§ **Exercise instructions**: Find each line below that includes "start", then copy it.

§ **Data segment**:
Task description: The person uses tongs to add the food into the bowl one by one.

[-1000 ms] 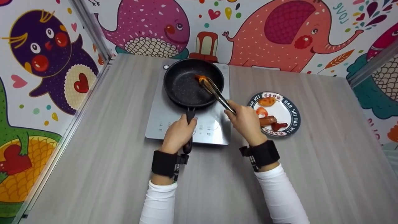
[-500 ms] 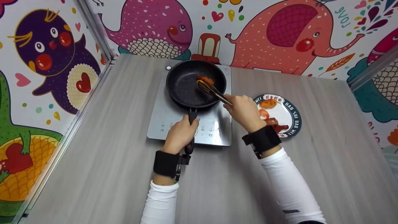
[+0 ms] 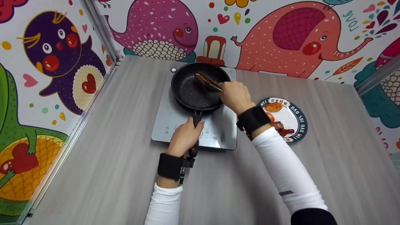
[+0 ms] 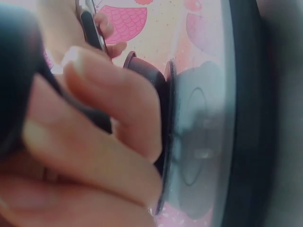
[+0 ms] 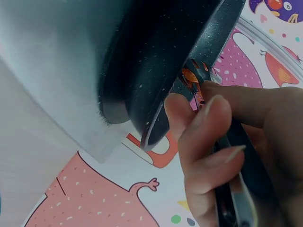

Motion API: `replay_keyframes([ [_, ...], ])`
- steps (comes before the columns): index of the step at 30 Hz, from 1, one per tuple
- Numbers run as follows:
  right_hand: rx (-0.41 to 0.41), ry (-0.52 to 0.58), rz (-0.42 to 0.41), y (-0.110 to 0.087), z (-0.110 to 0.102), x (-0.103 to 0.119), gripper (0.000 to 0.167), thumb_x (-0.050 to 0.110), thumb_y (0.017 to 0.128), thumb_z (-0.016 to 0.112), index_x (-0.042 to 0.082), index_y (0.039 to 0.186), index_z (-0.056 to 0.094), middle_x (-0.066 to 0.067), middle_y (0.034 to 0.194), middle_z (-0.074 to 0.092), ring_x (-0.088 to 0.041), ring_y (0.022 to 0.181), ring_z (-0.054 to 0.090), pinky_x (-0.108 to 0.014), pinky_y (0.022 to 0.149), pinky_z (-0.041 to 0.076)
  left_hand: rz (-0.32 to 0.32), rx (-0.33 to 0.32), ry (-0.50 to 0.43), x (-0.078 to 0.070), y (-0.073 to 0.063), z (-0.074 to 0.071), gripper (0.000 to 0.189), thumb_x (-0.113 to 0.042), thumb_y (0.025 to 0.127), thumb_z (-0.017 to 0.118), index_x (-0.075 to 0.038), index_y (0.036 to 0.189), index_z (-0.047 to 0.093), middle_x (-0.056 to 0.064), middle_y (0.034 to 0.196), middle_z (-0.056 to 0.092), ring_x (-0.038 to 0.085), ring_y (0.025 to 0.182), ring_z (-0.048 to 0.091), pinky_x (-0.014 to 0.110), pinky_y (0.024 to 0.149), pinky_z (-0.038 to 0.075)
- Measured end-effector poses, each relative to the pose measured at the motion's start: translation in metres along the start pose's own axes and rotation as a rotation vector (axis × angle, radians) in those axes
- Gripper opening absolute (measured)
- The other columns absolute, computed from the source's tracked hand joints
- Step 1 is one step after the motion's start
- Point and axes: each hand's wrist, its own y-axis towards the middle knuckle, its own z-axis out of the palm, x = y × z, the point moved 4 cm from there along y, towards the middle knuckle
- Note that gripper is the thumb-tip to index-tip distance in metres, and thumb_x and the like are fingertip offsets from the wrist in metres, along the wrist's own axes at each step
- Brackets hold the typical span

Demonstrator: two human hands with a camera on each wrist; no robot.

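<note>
The left hand (image 3: 185, 137) grips the black handle (image 3: 197, 119) of a speckled black frying pan (image 3: 190, 95); its curled fingers fill much of the left wrist view. In the right hand (image 3: 237, 97) are metal tongs (image 3: 207, 82), their heads down inside the pan. An orange piece of food (image 5: 190, 75) lies at the tong heads in the right wrist view; in the head view the tongs mostly cover it, and whether they pinch it I cannot tell. Beneath the pan is a silver induction cooktop (image 3: 215, 128) with touch controls.
Right of the cooktop, partly behind the right forearm, a dark-rimmed plate (image 3: 302, 123) bears a browned piece (image 3: 273, 107), a shrimp-like piece and reddish-brown pieces (image 3: 286, 132). Cartoon-printed walls (image 3: 262, 40) enclose the back and sides of the wooden table (image 3: 118, 125).
The right hand has moved up and left over the pan's right rim, turning the tongs flatter. The orange food is now mostly covered. The left hand keeps its grip on the handle.
</note>
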Motion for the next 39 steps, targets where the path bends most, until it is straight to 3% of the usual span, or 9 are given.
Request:
replay_keyframes([
  [5,0.039,0.014,-0.006,0.014,0.001,0.008,0.013,0.019,0.081,0.058,0.014,0.092,0.065,-0.016,0.086,0.062,-0.037,0.074,0.058,-0.049,0.058,0.045,0.003,-0.004,0.001,0.0,0.0,-0.001,0.034,-0.048,0.091,0.037,-0.015,0.09,0.047,0.005,0.065,0.056,0.018,0.039,0.053,0.033,0.05,0.043],
  [11,0.045,-0.008,-0.001,0.023,0.002,0.013,0.013,0.024,0.082,0.06,0.014,0.089,0.065,-0.017,0.087,0.062,-0.038,0.076,0.058,-0.05,0.059,0.046,0.007,0.017,0.001,0.0,0.0,0.0,0.033,-0.047,0.091,0.036,-0.016,0.092,0.047,0.004,0.064,0.056,0.018,0.038,0.053,0.032,0.051,0.043],
  [19,0.073,0.002,0.009,0.026,0.002,0.009,0.012,0.024,0.082,0.058,0.013,0.082,0.061,-0.015,0.087,0.062,-0.036,0.076,0.058,-0.049,0.06,0.045,-0.002,0.029,-0.031,0.0,-0.001,-0.001,0.033,-0.048,0.091,0.036,-0.016,0.092,0.046,0.005,0.063,0.056,0.018,0.035,0.051,0.031,0.044,0.044],
  [30,0.12,0.033,0.033,0.027,0.007,0.008,0.015,0.021,0.08,0.062,0.011,0.09,0.065,-0.016,0.093,0.061,-0.035,0.082,0.058,-0.049,0.063,0.046,-0.007,0.037,-0.069,0.003,-0.001,-0.001,0.033,-0.048,0.091,0.037,-0.016,0.092,0.046,0.005,0.059,0.057,0.018,0.036,0.051,0.032,0.041,0.044],
  [39,0.128,0.052,0.037,0.024,0.006,0.008,0.019,0.022,0.08,0.065,0.007,0.092,0.064,-0.018,0.096,0.061,-0.035,0.084,0.058,-0.048,0.065,0.047,0.02,0.016,-0.014,0.002,0.0,-0.001,0.034,-0.047,0.092,0.036,-0.016,0.09,0.047,0.003,0.061,0.056,0.017,0.039,0.051,0.032,0.045,0.043],
])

§ **The answer**:
- Measured end-effector poses, each relative to the pose measured at the motion's start: translation in metres along the start pose's own axes and rotation as a rotation vector (axis × angle, radians) in those axes
- Step 1 is one step after the motion's start

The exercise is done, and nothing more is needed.